Nous
Do you always give without having anything in return? Learn to catch!

Do you always give without having anything in return? Learn to catch!

Giving is a beautiful gesture that should be taught to all children. Taking, on the other hand, does not enjoy the same popularity, but for our mental and physical health it is as important as giving

I have seen the best couples destroyed by the senseless madness of asymmetry in domestic commitment. My clinical experience suggests to me that behind much of the marital crisis there is he or she who is committed body and soul to the common well-being. The other goes about his business and enjoys the benefits of that commitment.

A clinical case

A couple came to me because she, a 43-year-old woman, complained of an unstable mood with heavy turns towards sadness. They had been together for about 15 years, they were a couple who formed during the university.

I started investigating with her, and with him too, what could be the causes of those mood problems. At first it was assumed a link with her work problems. She was an energetic woman who put a lot of effort into what she did but had not received any recognition at work for years.

Going deeper we found that the situation at home was no better. She did everything, literally. He cleaned, cooked, did the shopping, even took care of managing the bills and the various expenses that the domestic economy entails. Sure he had a common account, but even if the expenses were divided between the two, the responsibility to pay was all his.

The couple also had a daughter. Needless to say, her mother took care of her too. The thirteen-year-old daughter was beginning to perceive these attentions as pressing, asking for his spaces.

The husband did not sit idle all day, on the contrary, he was a hard worker. A VAT number motivated by the economic return and the passion for what he did to get involved without a schedule. Once he was done with work, he closed his brain and his wife didn’t even have any crumbs left.

The problem with this woman was not her work, it was that in every moment of her life she gave all of herself without ever receiving anything in return .

Human relationships and the comfort zone

The comfort zone is a metaphor to describe a set of activities that we act without tension. This concept mistakenly overlaps with that of tranquility, it is not necessarily so. There are people whose comfort zone is a frenzied flurry of activity. They are people who suffer when they stop, frustrated by the inability to enjoy tranquility and uneducated in idleness.

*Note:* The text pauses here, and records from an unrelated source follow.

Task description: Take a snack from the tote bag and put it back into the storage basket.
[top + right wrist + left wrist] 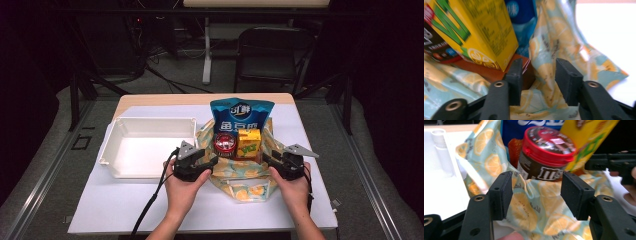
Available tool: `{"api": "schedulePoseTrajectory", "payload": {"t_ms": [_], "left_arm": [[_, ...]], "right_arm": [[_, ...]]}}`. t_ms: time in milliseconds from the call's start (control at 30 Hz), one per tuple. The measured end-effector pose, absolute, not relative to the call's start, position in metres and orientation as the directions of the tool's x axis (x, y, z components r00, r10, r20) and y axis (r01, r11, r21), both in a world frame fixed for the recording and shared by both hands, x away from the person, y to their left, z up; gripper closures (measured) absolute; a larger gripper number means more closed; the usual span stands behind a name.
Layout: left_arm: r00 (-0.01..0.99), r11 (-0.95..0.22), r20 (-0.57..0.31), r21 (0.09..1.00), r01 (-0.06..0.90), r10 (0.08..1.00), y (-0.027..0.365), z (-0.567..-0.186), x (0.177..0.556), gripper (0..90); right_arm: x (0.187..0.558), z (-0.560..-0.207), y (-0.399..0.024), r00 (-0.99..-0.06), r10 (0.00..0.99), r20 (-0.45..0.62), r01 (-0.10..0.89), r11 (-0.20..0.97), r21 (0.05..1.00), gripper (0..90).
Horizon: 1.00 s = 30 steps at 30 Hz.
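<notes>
A lemon-patterned cloth bag (245, 182) lies open at mid-table. Inside it stand a blue snack bag (242, 112), a red-lidded brown jar (225, 143) and a yellow juice carton (248, 142). My left gripper (207, 162) sits at the bag's left edge and is open. In the left gripper view the bag cloth (524, 207) spans the gap of the left gripper (536, 187), with the jar (546, 152) just beyond. My right gripper (267, 159) is at the bag's right edge, open. A fold of cloth (549, 50) rises between the jaws of the right gripper (537, 72), beside the carton (474, 30).
An empty white plastic tray (150, 121) sits on the white sheet just left of the bag, close to my left hand. A black chair (270, 55) and a table leg stand beyond the far edge. Bare sheet lies in front of and to the right of the bag.
</notes>
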<state>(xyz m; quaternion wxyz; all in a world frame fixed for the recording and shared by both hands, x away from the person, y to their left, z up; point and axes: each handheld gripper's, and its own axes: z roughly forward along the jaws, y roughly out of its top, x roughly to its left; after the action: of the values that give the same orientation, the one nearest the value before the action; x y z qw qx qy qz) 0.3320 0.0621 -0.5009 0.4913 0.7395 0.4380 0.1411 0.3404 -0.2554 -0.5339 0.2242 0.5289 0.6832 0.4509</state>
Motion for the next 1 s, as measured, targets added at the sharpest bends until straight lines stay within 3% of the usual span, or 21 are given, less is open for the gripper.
{"api": "schedulePoseTrajectory", "payload": {"t_ms": [100, 167, 267, 300, 333, 533, 833, 1000], "left_arm": [[0.541, -0.158, -0.206, 0.82, 0.55, 0.815, 0.054, -0.514, 0.338, 41.1], [0.523, -0.161, -0.203, 0.807, 0.568, 0.828, 0.051, -0.525, 0.34, 46.8], [0.497, -0.185, -0.128, 0.826, 0.533, 0.858, 0.049, -0.531, 0.338, 64.6], [0.504, -0.169, -0.156, 0.825, 0.539, 0.849, 0.052, -0.531, 0.338, 80.4], [0.506, -0.169, -0.167, 0.816, 0.552, 0.846, 0.054, -0.532, 0.339, 88.8], [0.502, -0.244, -0.111, 0.771, 0.588, 0.858, 0.052, -0.551, 0.338, 90.0], [0.503, -0.242, -0.149, 0.739, 0.629, 0.851, 0.055, -0.566, 0.343, 90.0], [0.521, -0.218, -0.176, 0.764, 0.608, 0.835, 0.061, -0.563, 0.336, 85.8]], "right_arm": [[0.343, -0.539, -0.252, -0.346, 0.925, 0.158, 0.547, 0.063, 0.835, 66.6], [0.344, -0.541, -0.25, -0.354, 0.921, 0.164, 0.551, 0.063, 0.832, 72.7], [0.345, -0.543, -0.25, -0.365, 0.917, 0.163, 0.565, 0.079, 0.821, 83.8], [0.345, -0.544, -0.25, -0.369, 0.914, 0.166, 0.561, 0.077, 0.824, 86.8], [0.344, -0.544, -0.25, -0.374, 0.914, 0.156, 0.563, 0.09, 0.821, 88.9], [0.345, -0.545, -0.248, -0.389, 0.909, 0.148, 0.568, 0.111, 0.815, 90.0], [0.351, -0.559, -0.253, -0.339, 0.93, 0.138, 0.646, 0.124, 0.753, 90.0], [0.338, -0.54, -0.263, -0.36, 0.918, 0.167, 0.565, 0.073, 0.822, 70.3]]}}
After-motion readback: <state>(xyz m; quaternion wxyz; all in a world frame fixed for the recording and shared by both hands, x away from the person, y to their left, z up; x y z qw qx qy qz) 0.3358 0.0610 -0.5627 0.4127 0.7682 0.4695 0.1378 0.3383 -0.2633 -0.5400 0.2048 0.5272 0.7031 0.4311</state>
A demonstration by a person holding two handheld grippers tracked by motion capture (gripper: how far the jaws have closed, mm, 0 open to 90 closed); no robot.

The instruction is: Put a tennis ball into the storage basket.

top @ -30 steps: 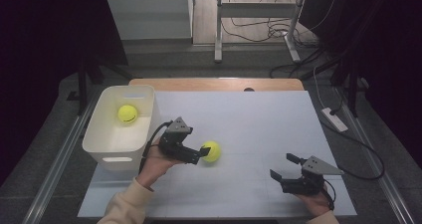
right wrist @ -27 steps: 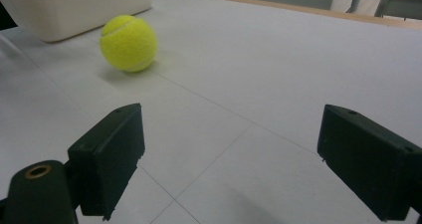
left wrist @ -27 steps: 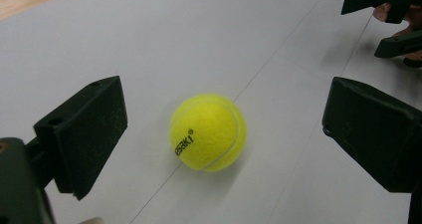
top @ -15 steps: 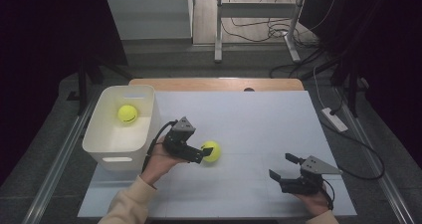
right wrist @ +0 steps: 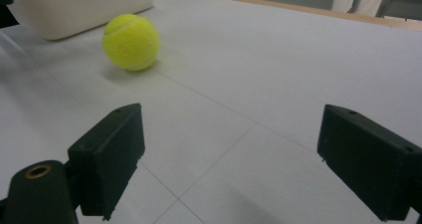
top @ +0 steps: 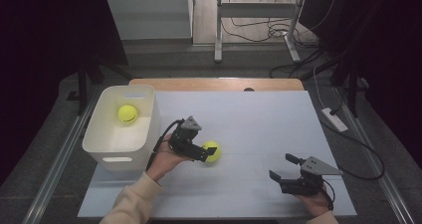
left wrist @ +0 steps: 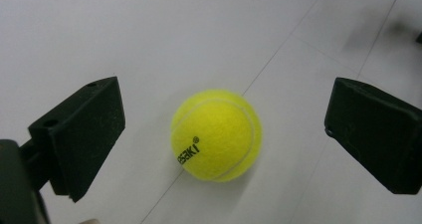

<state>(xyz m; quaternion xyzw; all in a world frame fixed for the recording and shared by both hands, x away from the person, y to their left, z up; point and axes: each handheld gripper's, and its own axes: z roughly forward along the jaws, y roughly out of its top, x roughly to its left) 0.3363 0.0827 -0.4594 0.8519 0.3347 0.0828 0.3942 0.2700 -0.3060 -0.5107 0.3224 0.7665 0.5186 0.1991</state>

The comfort zone for many coincides with the set of activities that I can act without worrying about the judgment of others. For still others it coincides with those activities that I put in place to seek the approval of others.

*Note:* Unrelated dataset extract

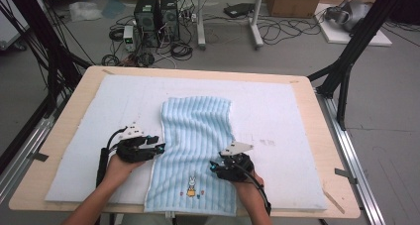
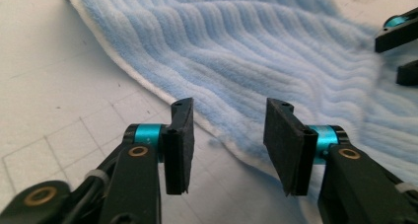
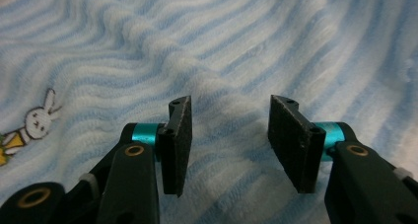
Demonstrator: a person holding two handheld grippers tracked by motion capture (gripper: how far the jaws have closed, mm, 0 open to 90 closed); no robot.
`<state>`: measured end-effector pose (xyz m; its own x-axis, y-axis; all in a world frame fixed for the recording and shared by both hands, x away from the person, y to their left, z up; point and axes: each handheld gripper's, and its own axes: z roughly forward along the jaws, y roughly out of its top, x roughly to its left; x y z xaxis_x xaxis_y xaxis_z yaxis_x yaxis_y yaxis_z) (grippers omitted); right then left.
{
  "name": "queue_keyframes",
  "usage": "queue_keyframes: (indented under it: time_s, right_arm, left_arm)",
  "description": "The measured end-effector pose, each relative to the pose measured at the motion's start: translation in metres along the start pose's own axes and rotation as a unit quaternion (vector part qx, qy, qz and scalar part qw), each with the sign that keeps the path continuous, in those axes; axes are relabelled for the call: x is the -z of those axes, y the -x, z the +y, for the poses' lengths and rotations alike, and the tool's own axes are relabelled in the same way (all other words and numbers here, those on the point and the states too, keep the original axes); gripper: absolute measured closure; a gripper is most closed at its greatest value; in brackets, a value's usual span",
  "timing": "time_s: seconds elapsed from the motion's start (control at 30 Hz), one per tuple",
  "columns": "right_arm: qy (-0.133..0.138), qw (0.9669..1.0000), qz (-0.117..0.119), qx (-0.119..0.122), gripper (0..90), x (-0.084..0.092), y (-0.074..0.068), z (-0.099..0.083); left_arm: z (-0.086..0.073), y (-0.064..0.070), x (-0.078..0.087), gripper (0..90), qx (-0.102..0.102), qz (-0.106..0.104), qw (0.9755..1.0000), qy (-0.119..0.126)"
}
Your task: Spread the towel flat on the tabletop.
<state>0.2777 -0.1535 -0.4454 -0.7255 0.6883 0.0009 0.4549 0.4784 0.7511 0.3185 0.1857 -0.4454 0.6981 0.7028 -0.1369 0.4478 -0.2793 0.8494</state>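
Note:
A light blue striped towel (image 1: 198, 145) with a small rabbit picture (image 1: 191, 187) lies lengthwise on the white mat (image 1: 277, 116), rumpled in its middle. My left gripper (image 1: 157, 144) sits at the towel's left edge, jaws apart, with nothing pinched; in the left gripper view (image 2: 227, 140) the towel's white hem (image 2: 217, 135) lies just beyond the pads. My right gripper (image 1: 214, 166) rests over the towel's right side near the front. In the right gripper view (image 3: 229, 140) its jaws stand apart above the towel (image 3: 212, 51), with the rabbit picture (image 3: 34, 123) to the left.
The mat covers a wooden table (image 1: 74, 101) whose front edge lies under the towel's near end. Black frame posts (image 1: 346, 61) stand at the right and left. Computers and cables (image 1: 156, 17) sit on the floor behind the table.

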Motion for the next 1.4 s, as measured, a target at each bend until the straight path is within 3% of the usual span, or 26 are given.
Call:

In short, some people are only okay if they take action to be liked or loved by others. PLEASE NOTE: This is not narcissism. In that case, being appreciated or loved by others is taken for granted and requires no action. In fact, the narcissist doesn’t act to make you feel good.

Giving your attention to others is not free. It requires a large dose of energy and sooner or later the resources run out.

Give and take

For years my patient has given without receiving anything in return. It would be wrong to blame the employer, the husband or the daughter: unfortunately if others do not treat us as we would like and we do not say it openly, afterwards it will be difficult to assert our reasons.

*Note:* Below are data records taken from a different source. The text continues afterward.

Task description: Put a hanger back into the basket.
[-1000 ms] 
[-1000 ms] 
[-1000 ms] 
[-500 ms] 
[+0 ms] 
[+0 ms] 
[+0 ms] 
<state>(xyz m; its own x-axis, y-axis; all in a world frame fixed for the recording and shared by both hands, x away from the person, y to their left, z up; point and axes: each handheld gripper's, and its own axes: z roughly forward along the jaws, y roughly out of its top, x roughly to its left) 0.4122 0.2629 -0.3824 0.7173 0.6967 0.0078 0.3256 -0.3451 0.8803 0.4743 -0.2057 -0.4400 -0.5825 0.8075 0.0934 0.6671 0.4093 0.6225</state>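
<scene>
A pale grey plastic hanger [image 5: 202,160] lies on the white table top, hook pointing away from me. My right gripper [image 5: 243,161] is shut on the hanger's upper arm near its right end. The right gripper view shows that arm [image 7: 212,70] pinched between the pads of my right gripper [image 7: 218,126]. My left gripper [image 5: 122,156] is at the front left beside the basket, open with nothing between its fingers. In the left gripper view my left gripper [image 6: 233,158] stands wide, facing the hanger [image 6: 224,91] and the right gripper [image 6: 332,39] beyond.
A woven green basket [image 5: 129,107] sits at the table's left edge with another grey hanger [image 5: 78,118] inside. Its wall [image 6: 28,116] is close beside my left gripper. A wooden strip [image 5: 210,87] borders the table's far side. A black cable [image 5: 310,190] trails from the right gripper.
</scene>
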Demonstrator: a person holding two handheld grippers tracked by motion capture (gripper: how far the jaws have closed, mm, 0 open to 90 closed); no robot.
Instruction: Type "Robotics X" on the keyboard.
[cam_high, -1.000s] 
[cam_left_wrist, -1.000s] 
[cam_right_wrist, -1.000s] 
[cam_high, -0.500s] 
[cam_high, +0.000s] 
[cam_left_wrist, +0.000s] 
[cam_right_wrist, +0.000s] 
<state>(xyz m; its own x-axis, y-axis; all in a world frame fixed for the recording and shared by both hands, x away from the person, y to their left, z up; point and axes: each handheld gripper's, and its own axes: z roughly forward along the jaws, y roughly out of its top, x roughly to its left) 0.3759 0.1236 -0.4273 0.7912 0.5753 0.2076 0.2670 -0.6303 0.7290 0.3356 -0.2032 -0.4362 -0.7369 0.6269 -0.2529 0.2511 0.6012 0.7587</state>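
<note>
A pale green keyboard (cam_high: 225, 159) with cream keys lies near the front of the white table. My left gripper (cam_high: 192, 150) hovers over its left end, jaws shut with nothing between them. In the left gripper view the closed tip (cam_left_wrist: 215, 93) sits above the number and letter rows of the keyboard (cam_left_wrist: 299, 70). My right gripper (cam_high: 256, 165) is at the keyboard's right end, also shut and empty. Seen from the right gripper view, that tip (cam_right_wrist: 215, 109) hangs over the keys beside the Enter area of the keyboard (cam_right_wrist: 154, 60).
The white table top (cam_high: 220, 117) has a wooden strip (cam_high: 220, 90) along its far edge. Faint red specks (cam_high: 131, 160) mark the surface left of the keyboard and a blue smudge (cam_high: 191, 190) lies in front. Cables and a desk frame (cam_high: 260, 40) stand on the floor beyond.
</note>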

Digging even further into this woman’s story, a pedagogical framework has emerged based on sacrifice and hard work. She was raised to give, because it is right, without asking for anything back, because it is wrong.

By doing so the body empties of all energy and only discomfort remains. There are those who transform that discomfort into depression, those into anger, those into anxiety, those who, in the worst cases, build a parallel world from which it is difficult to escape.

Taking is essential

Let’s dispel a false myth: there’s nothing wrong with taking. Of course, it must not become a predatory mode, taking is not bullying.

Taking is like eating. Just as our body needs nourishment to produce energy, our well-being needs to get something from the people around it to stay healthy.

Human relationships are always an exchange. We should teach it to very young children. Giving is beautiful not because it is right, but because if everyone does it sooner or later someone will give something to you too.

Then you will still and always have the strength to give.